» WORK REQUEST
For each record below, output its text exactly and skip any picture.

Dataset items:

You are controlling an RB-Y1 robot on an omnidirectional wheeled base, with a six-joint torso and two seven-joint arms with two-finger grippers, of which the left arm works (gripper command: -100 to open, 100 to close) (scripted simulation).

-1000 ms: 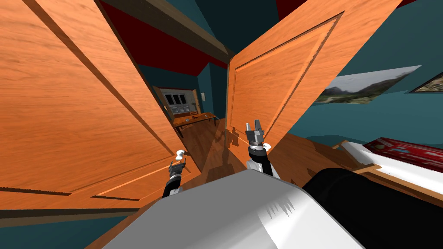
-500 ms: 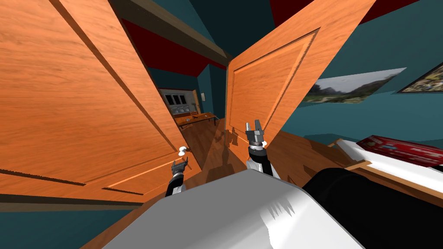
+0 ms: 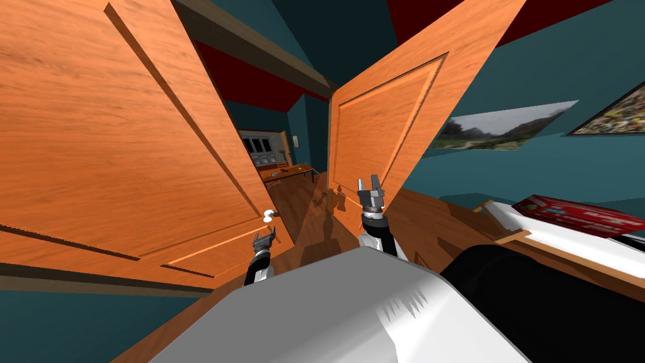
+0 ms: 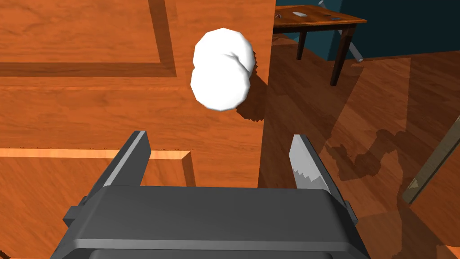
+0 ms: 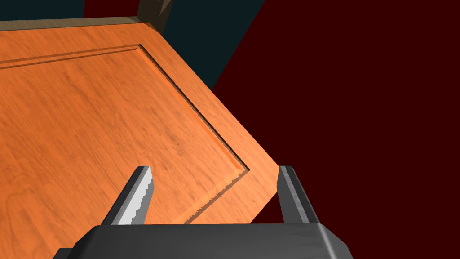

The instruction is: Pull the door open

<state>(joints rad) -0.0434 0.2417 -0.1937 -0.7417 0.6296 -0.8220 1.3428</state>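
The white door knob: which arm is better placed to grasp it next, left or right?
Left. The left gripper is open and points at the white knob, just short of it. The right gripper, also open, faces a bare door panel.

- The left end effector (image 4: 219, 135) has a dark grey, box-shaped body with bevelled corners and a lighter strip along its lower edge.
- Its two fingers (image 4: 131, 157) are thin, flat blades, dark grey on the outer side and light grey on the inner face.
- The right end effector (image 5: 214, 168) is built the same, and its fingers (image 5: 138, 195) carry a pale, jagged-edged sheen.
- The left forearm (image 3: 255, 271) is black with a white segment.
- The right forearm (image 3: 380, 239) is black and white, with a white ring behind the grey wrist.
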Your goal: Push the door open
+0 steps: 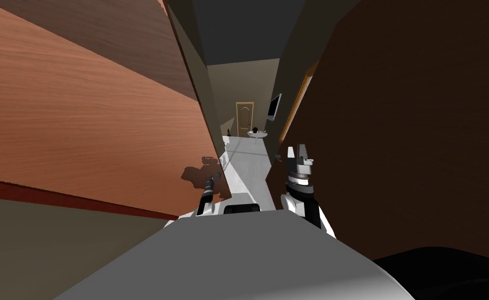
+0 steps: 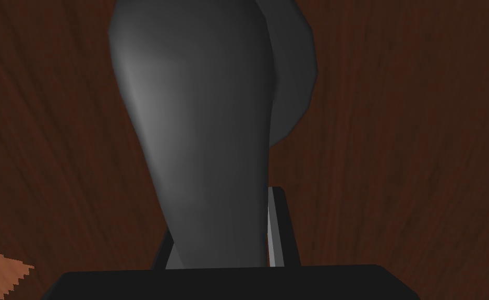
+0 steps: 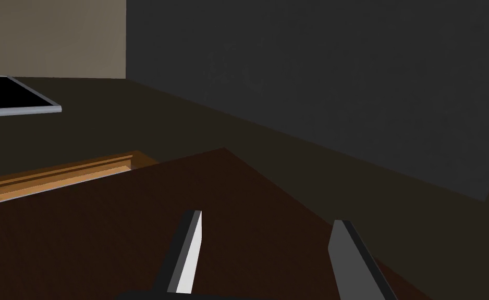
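The door (image 1: 82,120) is a broad reddish-brown wood leaf slanting across the left of the head view, its free edge ending near my chest. My left gripper (image 1: 212,181) is at that edge, casting a shadow on the wood. In the left wrist view a dark grey door handle (image 2: 202,130) stands between the left gripper's (image 2: 220,213) fingers (image 2: 276,229), which press its sides against dark brown wood. My right gripper (image 1: 300,151) is raised to the right of the gap, open with nothing between its fingers (image 3: 188,255), beside a dark brown panel (image 3: 134,234).
A narrow hallway with a pale floor (image 1: 248,161) runs ahead through the gap. At its far end are a light wood door (image 1: 244,119), a small round table (image 1: 257,134) and a wall screen (image 1: 274,107). A large dark brown panel (image 1: 410,130) lies close on my right.
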You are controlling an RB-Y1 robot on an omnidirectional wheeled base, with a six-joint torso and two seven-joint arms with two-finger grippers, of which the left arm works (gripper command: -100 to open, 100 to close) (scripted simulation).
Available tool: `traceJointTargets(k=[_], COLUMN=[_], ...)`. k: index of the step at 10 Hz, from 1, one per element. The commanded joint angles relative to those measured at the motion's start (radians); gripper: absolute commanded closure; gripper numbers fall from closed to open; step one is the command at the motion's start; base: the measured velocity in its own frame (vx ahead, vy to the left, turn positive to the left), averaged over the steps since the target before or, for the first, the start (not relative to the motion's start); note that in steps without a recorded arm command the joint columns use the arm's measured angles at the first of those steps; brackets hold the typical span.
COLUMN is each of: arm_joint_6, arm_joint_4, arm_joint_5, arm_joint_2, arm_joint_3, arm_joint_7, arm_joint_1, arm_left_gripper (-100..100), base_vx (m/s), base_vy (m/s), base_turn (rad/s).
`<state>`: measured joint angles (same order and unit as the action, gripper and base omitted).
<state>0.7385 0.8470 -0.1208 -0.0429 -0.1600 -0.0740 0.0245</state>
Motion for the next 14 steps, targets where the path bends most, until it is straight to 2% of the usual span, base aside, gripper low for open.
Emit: traceJointTargets(k=[1,3,4,5,7,12,13,14], arm_joint_6=[0.002,0.002,0.001,0.001,0.002,0.005,0.005,0.006], arm_joint_4=[0.002,-0.002,-0.001,-0.001,-0.001,-0.003,-0.003,-0.004], arm_joint_5=[-0.007,-0.014,-0.013,-0.022,-0.031,-0.059,-0.059,-0.071], arm_joint_2=[0.010,0.024,0.013,-0.001,-0.013,-0.036,-0.036,-0.040], arm_joint_3=[-0.016,-0.032,-0.033,-0.050,-0.066,-0.118,-0.118,-0.140], arm_joint_7=[-0.006,-0.010,-0.009,-0.013,-0.018,-0.034,-0.034,-0.040], arm_joint_1=[-0.006,-0.009,-0.001,-0.001,0.000,0.000,0.000,0.000], arm_left_gripper=[100,100,100,100,100,100,100,100], base_vx=[0.170,0.156,0.071,0.139,0.189,0.225,0.131,0.178], base_vy=[-0.061,-0.063,-0.015,-0.011,-0.026,-0.009,-0.007,-0.011], base_turn=[0.081,0.054,0.041,0.053,0.039,0.048,0.038,0.038])
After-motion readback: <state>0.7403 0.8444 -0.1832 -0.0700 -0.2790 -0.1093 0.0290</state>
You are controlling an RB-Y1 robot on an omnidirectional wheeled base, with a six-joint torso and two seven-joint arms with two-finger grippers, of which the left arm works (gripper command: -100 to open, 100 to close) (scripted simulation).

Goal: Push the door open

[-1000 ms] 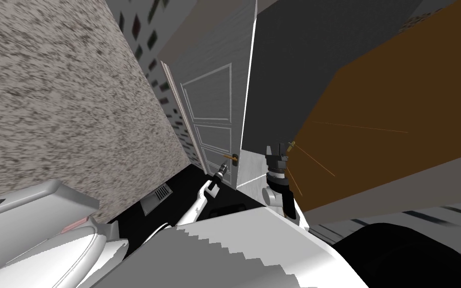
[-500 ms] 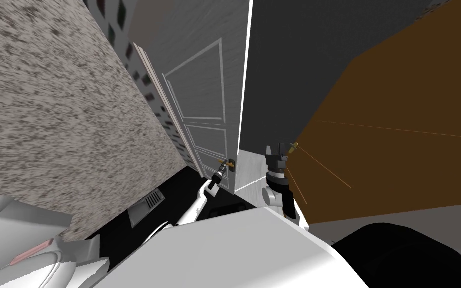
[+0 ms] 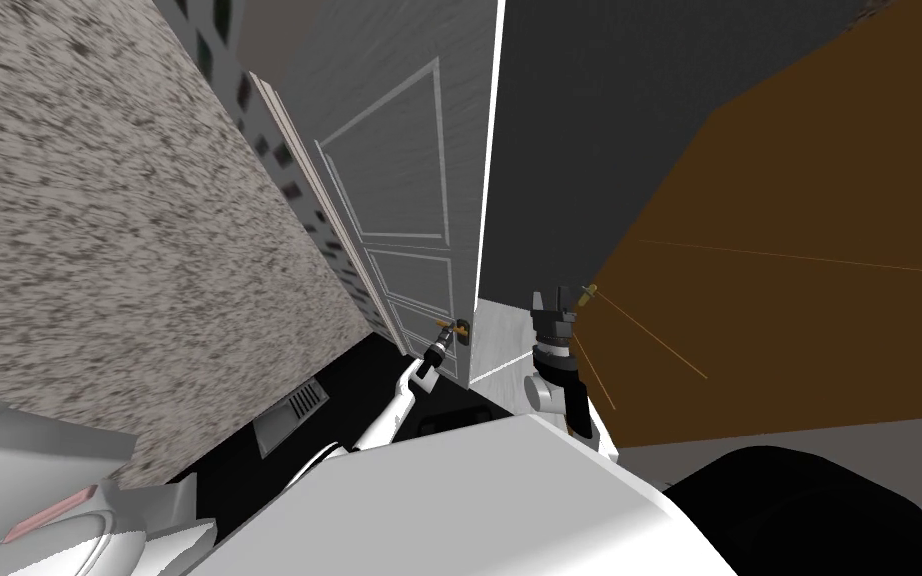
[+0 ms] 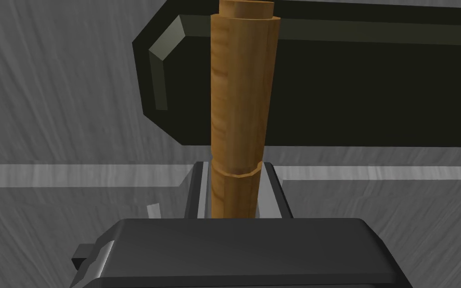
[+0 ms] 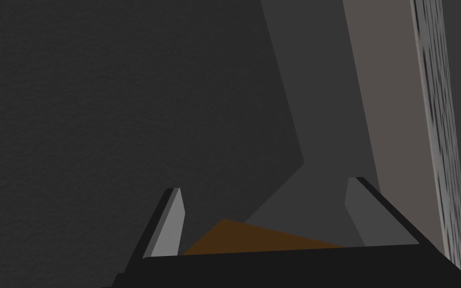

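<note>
**A:** Where is the door?
**B:** The grey panelled door [image 3: 404, 200] stands just ahead, with its brown handle [image 4: 239, 100] on a dark plate [image 4: 349, 90].
**A:** And the grippers?
**B:** The left gripper [image 4: 235, 192] clamps the handle between its 2 fingers. The right gripper [image 5: 267, 200], beside a brown panel [image 3: 799, 280], has its fingers spread apart.

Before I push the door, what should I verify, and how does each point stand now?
1. Left gripper shut on the brown handle: ok, its fingers press the handle's sides.
2. Handle seated deep, down to the gripper's body: ok.
3. Right gripper open and holding nothing: ok.
4. Latch released: cannot tell.
5. Space free behind the grey door: cannot tell, it is hidden.
</note>
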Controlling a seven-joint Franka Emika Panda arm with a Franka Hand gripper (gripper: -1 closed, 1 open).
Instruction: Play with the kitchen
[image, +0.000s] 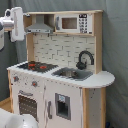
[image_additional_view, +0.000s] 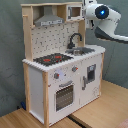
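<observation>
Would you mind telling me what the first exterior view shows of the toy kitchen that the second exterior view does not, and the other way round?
Only the first exterior view shows the white microwave with its dark window face on, and the rounded white counter end.

Only the second exterior view shows the light-wood side panel, the wooden floor and a blue light on the robot arm.

Both exterior views show the large white and light-wood toy kitchen, its black-red hob, black curved faucet, silver sink, grey hood and oven door.
</observation>
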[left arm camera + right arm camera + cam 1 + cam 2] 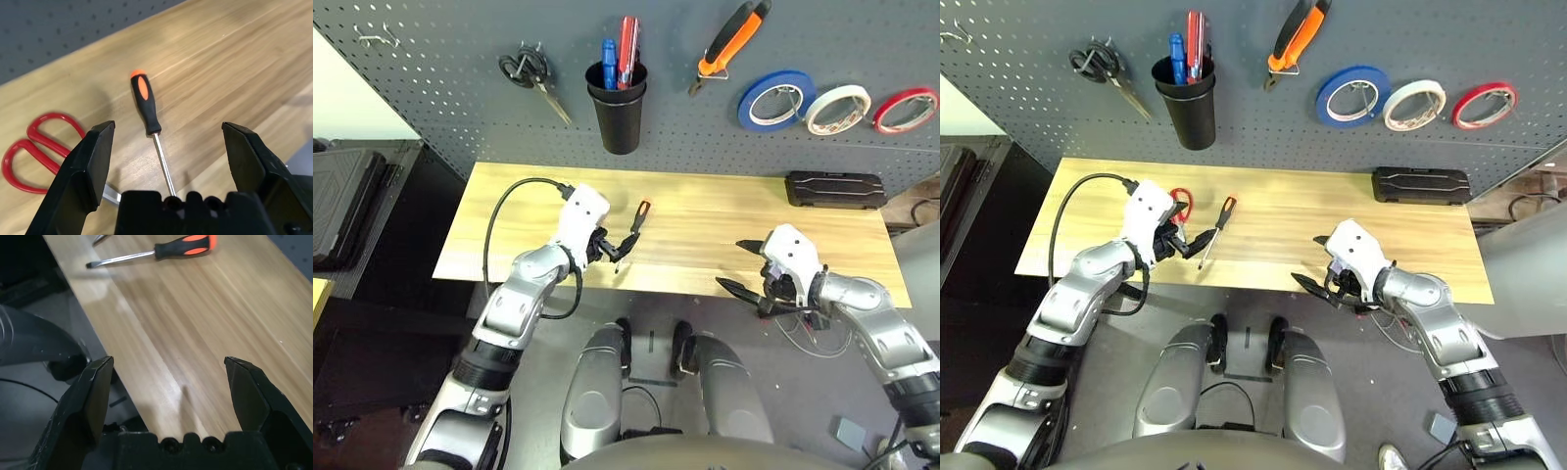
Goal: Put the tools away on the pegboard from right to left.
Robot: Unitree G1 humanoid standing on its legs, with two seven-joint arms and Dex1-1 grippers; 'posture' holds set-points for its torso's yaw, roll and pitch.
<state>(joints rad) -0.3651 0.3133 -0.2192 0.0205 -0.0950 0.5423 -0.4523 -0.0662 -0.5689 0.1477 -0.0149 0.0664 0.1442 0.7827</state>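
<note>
Left gripper with two black fingers (pixel 168 156): apart, empty.
Slim screwdriver with black-orange handle (pixel 146 103): on the wood between its fingertips, shaft nearest; likely light, stiff, best taken by the grippy handle.
Red-handled scissors (pixel 44 147): just beside.

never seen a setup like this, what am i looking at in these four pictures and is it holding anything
This is a two-armed robot at a wooden table. Two pictures come from its head, one per eye; the other two come from cameras on its wrists, looking along the fingers.

On the table lie a screwdriver, red-handled scissors and a black case. Behind, a pegboard carries pliers, tape rolls, black-handled scissors and a cup of pens or tools.

Nothing is held: the left gripper is open over the screwdriver, the right gripper open too.
</note>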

» ANSWER SPACE
You are controlling an RB-Y1 robot on an omnidirectional wheeled base, with a six-joint torso and two seven-joint arms with two-finger grippers, of which the left arm works (gripper command: -100 to open, 100 to close) (scripted simulation).

-1000 ms: 
-500 ms: 
+0 ms: 
+0 ms: 
+0 ms: 

The instruction is: Pull the door open

<state>(joints rad) -0.0434 0.2417 -0.1937 -0.7417 0.6296 -0.8220 1.3428</state>
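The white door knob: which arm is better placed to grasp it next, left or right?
Left. The left gripper is open and points at the white knob, just short of it. The right gripper, also open, faces a bare door panel.

- The left end effector (image 4: 219, 135) has a dark grey, box-shaped body with bevelled corners and a lighter strip along its lower edge.
- Its two fingers (image 4: 131, 157) are thin, flat blades, dark grey on the outer side and light grey on the inner face.
- The right end effector (image 5: 214, 168) is built the same, and its fingers (image 5: 138, 195) carry a pale, jagged-edged sheen.
- The left forearm (image 3: 255, 271) is black with a white segment.
- The right forearm (image 3: 380, 239) is black and white, with a white ring behind the grey wrist.
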Your goal: Push the door open
+0 steps: 
+0 steps: 
+0 steps: 
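The door (image 1: 82,120) is a broad reddish-brown wood leaf slanting across the left of the head view, its free edge ending near my chest. My left gripper (image 1: 212,181) is at that edge, casting a shadow on the wood. In the left wrist view a dark grey door handle (image 2: 202,130) stands between the left gripper's (image 2: 220,213) fingers (image 2: 276,229), which press its sides against dark brown wood. My right gripper (image 1: 300,151) is raised to the right of the gap, open with nothing between its fingers (image 3: 188,255), beside a dark brown panel (image 3: 134,234).
A narrow hallway with a pale floor (image 1: 248,161) runs ahead through the gap. At its far end are a light wood door (image 1: 244,119), a small round table (image 1: 257,134) and a wall screen (image 1: 274,107). A large dark brown panel (image 1: 410,130) lies close on my right.
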You are controlling an RB-Y1 robot on an omnidirectional wheeled base, with a six-joint torso and two seven-joint arms with two-finger grippers, of which the left arm works (gripper command: -100 to open, 100 to close) (scripted simulation).
Available tool: `traceJointTargets(k=[_], COLUMN=[_], ...)`. k: index of the step at 10 Hz, from 1, one per element. The commanded joint angles relative to those measured at the motion's start (radians); gripper: absolute commanded closure; gripper numbers fall from closed to open; step one is the command at the motion's start; base: the measured velocity in its own frame (vx ahead, vy to the left, turn positive to the left), averaged over the steps since the target before or, for the first, the start (not relative to the motion's start); note that in steps without a recorded arm command the joint columns use the arm's measured angles at the first of those steps; brackets hold the typical span.
COLUMN is each of: arm_joint_6, arm_joint_4, arm_joint_5, arm_joint_2, arm_joint_3, arm_joint_7, arm_joint_1, arm_left_gripper (-100..100), base_vx (m/s), base_vy (m/s), base_turn (rad/s).
`<state>`: measured joint angles (same order and unit as the action, gripper and base omitted).
<state>0.7385 0.8470 -0.1208 -0.0429 -0.1600 -0.0740 0.0245</state>
Motion for the next 14 steps, targets where the path bends most, until it is straight to 2% of the usual span, base aside, gripper low for open.
Emit: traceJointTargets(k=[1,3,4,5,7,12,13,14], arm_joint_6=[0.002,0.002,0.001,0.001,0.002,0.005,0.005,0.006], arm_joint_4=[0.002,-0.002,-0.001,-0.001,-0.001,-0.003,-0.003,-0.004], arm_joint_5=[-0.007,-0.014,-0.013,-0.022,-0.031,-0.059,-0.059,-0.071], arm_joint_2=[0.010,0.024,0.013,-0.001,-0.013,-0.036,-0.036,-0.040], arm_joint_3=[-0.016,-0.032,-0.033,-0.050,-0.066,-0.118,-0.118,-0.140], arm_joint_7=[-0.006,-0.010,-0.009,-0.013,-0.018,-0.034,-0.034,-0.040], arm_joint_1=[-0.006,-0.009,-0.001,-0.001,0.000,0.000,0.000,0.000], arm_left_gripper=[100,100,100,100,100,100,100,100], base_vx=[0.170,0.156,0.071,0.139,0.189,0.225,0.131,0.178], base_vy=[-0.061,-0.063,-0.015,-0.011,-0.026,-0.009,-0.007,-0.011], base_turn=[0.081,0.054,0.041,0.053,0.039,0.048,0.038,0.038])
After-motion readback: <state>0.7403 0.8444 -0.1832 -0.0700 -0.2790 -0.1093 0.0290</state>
You are controlling an RB-Y1 robot on an omnidirectional wheeled base, with a six-joint torso and two seven-joint arms with two-finger grippers, of which the left arm works (gripper command: -100 to open, 100 to close) (scripted simulation).

Goal: Push the door open

[-1000 ms] 
[-500 ms] 
[+0 ms] 
[+0 ms] 
[+0 ms] 

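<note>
**A:** Where is the door?
**B:** The grey panelled door [image 3: 404, 200] stands just ahead, with its brown handle [image 4: 239, 100] on a dark plate [image 4: 349, 90].
**A:** And the grippers?
**B:** The left gripper [image 4: 235, 192] clamps the handle between its 2 fingers. The right gripper [image 5: 267, 200], beside a brown panel [image 3: 799, 280], has its fingers spread apart.

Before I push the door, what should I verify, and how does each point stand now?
1. Left gripper shut on the brown handle: ok, its fingers press the handle's sides.
2. Handle seated deep, down to the gripper's body: ok.
3. Right gripper open and holding nothing: ok.
4. Latch released: cannot tell.
5. Space free behind the grey door: cannot tell, it is hidden.
</note>
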Controlling a seven-joint Franka Emika Panda arm with a Franka Hand gripper (gripper: -1 closed, 1 open).
Instruction: Play with the kitchen
[image, +0.000s] 
[image_additional_view, +0.000s] 
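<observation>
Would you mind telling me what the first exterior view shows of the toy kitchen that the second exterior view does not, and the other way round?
Only the first exterior view shows the white microwave with its dark window face on, and the rounded white counter end.

Only the second exterior view shows the light-wood side panel, the wooden floor and a blue light on the robot arm.

Both exterior views show the large white and light-wood toy kitchen, its black-red hob, black curved faucet, silver sink, grey hood and oven door.
</observation>
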[left arm camera + right arm camera + cam 1 + cam 2] 
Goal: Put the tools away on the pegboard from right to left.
Robot: Unitree G1 humanoid standing on its legs, with two seven-joint arms and Dex1-1 grippers; 'posture' holds set-points for its torso's yaw, roll and pitch.
<state>(joints rad) -0.3651 0.3133 -0.2192 0.0205 -0.0950 0.5423 -0.4523 -0.0662 -0.5689 0.1477 -0.0149 0.0664 0.1442 0.7827</state>
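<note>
Left gripper with two black fingers (pixel 168 156): apart, empty.
Slim screwdriver with black-orange handle (pixel 146 103): on the wood between its fingertips, shaft nearest; likely light, stiff, best taken by the grippy handle.
Red-handled scissors (pixel 44 147): just beside.

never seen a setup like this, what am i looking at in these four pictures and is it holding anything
This is a two-armed robot at a wooden table. Two pictures come from its head, one per eye; the other two come from cameras on its wrists, looking along the fingers.

On the table lie a screwdriver, red-handled scissors and a black case. Behind, a pegboard carries pliers, tape rolls, black-handled scissors and a cup of pens or tools.

Nothing is held: the left gripper is open over the screwdriver, the right gripper open too.
</note>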

This exercise has no more to it.